• **Assignment**: Line by line, give the data again exactly as it appears, but without pictures.

• **Data**:
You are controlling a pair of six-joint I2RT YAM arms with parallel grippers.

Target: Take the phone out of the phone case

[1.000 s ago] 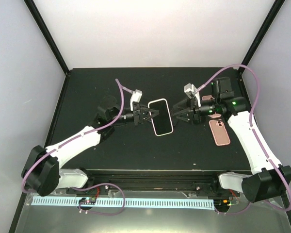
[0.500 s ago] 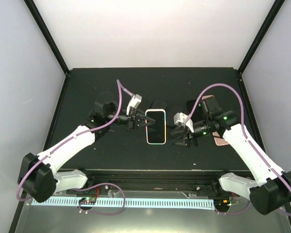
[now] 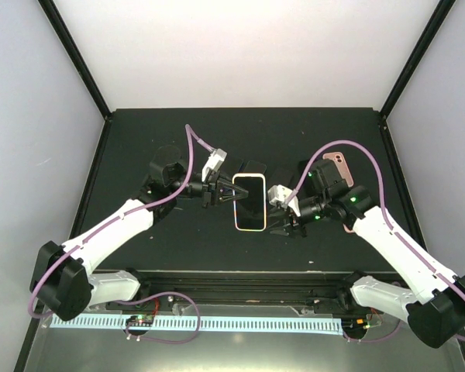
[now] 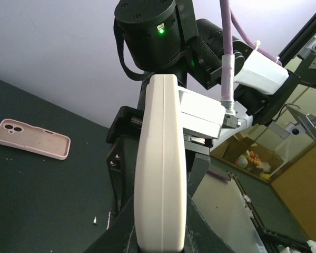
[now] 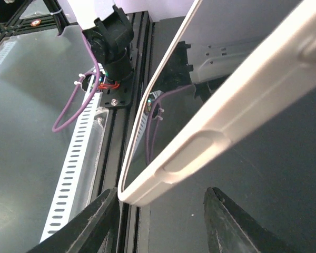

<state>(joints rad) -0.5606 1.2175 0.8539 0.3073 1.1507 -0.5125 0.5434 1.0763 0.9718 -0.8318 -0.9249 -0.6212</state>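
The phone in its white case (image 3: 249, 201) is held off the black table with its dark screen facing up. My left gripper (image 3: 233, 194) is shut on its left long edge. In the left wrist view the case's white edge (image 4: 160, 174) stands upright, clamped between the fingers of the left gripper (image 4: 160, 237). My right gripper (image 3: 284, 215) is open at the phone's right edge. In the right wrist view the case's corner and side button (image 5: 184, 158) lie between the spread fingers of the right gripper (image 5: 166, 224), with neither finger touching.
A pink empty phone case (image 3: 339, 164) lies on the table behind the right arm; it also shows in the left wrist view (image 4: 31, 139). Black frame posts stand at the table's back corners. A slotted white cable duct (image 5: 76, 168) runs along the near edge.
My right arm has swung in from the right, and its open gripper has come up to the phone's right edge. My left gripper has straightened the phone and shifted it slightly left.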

• **Reply**:
You are controlling a pair of six-joint I2RT YAM arms with parallel grippers.

Target: Take the phone out of the phone case

[1.000 s ago] 
[0.500 s ago] 
[now] 
[now] 
[now] 

<state>(joints rad) -0.5606 1.2175 0.8539 0.3073 1.1507 -0.5125 0.5434 1.0763 0.9718 -0.8318 -0.9249 -0.6212</state>
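The phone in its white case (image 3: 249, 201) is held off the black table with its dark screen facing up. My left gripper (image 3: 233, 194) is shut on its left long edge. In the left wrist view the case's white edge (image 4: 160, 174) stands upright, clamped between the fingers of the left gripper (image 4: 160, 237). My right gripper (image 3: 284, 215) is open at the phone's right edge. In the right wrist view the case's corner and side button (image 5: 184, 158) lie between the spread fingers of the right gripper (image 5: 166, 224), with neither finger touching.
A pink empty phone case (image 3: 339, 164) lies on the table behind the right arm; it also shows in the left wrist view (image 4: 31, 139). Black frame posts stand at the table's back corners. A slotted white cable duct (image 5: 76, 168) runs along the near edge.
My right arm has swung in from the right, and its open gripper has come up to the phone's right edge. My left gripper has straightened the phone and shifted it slightly left.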

No additional output is required for this exercise.